The OCC and the FDIC have each issued proposed guidance, and the FRB has issued a written statement highlighting concerns with deposit advance loan products (‘the “Guidance”) (Available here is the OCC version of the Guidance, and available here is the FDIC version of the Guidance.) The Guidance reflects a report by the Consumer Financial Protection Bureau (“CFPB”) regarding the use of payday loans and deposit advances in which the CFPB concluded that the products present an elevated risk both to financial institutions and their customers. While none of the OCC, FDIC or FRB (collectively, the “Agencies”) has issued new rules for the offering of deposit advances, the Guidance defines this elevated risk as including both safety and soundness supervisory risks and litigation and reputational risks. The Guidance presents a two-sided message to banking organizations: on the one hand, it amounts to an unambiguous admonishment to financial institutions that offer deposit advance loans that such products must be monitored carefully, while on the other it encourages financial institutions to continue “to respond to customers’ small-dollar credit needs.” At the very least, institutions that offer deposit advance products should be aware of their increasing profile in the minds of regulators and the evolving legal and regulatory landscape.

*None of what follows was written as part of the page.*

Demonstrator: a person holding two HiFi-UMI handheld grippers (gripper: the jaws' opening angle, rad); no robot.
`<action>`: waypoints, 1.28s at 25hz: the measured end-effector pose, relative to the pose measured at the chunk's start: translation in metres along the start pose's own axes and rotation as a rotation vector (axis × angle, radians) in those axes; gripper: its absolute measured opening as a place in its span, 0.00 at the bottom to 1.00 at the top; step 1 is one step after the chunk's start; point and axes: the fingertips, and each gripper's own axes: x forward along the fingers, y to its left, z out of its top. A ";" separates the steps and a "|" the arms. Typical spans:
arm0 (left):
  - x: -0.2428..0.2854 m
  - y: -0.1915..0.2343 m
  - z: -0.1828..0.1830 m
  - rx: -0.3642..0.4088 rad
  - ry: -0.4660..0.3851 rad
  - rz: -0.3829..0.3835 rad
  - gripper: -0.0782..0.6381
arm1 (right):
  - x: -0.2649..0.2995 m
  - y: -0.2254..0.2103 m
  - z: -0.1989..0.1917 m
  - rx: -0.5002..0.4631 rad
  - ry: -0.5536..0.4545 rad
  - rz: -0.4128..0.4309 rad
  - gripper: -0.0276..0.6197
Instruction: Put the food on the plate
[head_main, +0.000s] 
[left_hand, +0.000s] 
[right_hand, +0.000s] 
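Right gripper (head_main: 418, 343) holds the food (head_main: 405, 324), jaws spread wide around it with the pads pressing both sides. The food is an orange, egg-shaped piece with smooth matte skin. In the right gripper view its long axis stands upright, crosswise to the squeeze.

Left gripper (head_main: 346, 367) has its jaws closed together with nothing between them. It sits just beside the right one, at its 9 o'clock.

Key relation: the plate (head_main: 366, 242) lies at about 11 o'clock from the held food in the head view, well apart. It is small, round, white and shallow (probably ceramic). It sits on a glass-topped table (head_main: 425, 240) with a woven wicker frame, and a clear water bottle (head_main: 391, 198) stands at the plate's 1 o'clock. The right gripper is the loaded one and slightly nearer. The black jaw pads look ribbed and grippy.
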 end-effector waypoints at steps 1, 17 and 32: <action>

Deposit advances are a type of short-term, small dollar loan product offered to a bank’s existing customers whose deposit accounts reflect recurring direct deposits. The product permits a customer to take out a loan against future deposits, typically paychecks, which is then repaid automatically when the next direct deposit enters the account. Reflecting the findings of the CFPB’s report, the Agencies each note that, similar to payday loans, deposit advances bear a number of high-risk features, including high fees, very short, lump sum repayments often in advance of the customer’s other bills, and are routinely offered without due regard to the “fundamental and prudent banking practices” necessary to determine the customer’s ability to repay the loan while meeting other necessary financial obligations.
The Guidance suggests that deposit advance loan products may bring a greater potential for harm to consumers while also presenting institutions with elevated safety and soundness, legal compliance, and consumer protection risks. The Agencies identify several categories of risk:
Credit Risk. The Guidance concludes that borrowers who obtain deposit advance loans “may have cash flow difficulties” or “insufficient credit histories that limit other borrowing options.” The measure of credit risk posed by such borrowers is amplified by repeated or continuous provisions of credit to high-risk individuals. The OCC’s Guidance in particular notes that higher capital requirements will generally apply to loan portfolios that exhibit higher-risk characteristics, thereby potentially increasing the cost to an institution of offering deposit advance loans.
Legal Risk. Each of the Agencies identify increased risks of consumer class action litigation and regulatory enforcement actions associated with deposit advance lending products.
Third-Party Risk. The Agencies are aware that a number of institutions rely upon third-party service providers to administer deposit advance products. As with other aspects of their operations, financial institutions remain responsible and liable for compliance with all laws and regulations applicable to their activities, including those administered by third parties.
Consumer Protection. As noted above, the CFPB and the Agencies identify deposit advance loans as, potentially high-risk products for consumers, citing their high fee structure and preemptive means of collection directly from deposit accounts. Additionally, the Guidance notes that, despite their small-dollar size, deposit advance loans potentially remain subject to a broad spectrum of federal and state laws and regulations governing extensions of credit, including the Truth in Lending Act, the Electronic Fund Transfer Act, the Truth in Savings Act, the Equal Credit Opportunity Act, and others. The Guidance also specifically references the Federal Trade Commission Act’s prohibition on “unfair or deceptive acts.”
Despite these admonitions, the Guidance neither calls for an outright ban on deposit advance loans nor does it announce the promulgation of new rules to govern their issuance. Instead, the Guidance offers a number of specific recommendations intended to lessen the risks posed by deposit advance loans to consumers and institutions. Among the most significant of the recommendations, financial institutions are advised to:
- review account histories of frequent users of the deposit advance product to ensure that the relationship is of sufficient duration to verify the regularity of a customer’s direct deposits. The Agencies suggest six months as a minimum time period;
- mandate a “cooling off period” of at least one monthly statement cycle between deposit advances; and
- implement an ongoing review of credit eligibility on a customer-by-customer basis at least every six months.
The Agencies also announced that supervisory examinations will bring an increased focus on compliance with consumer protection laws and adherence to safe and sound banking practices in the administration of deposit advance products.
Comments on the OCC’s Guidance and on the FDIC’s Guidance are due by May 30, 2013.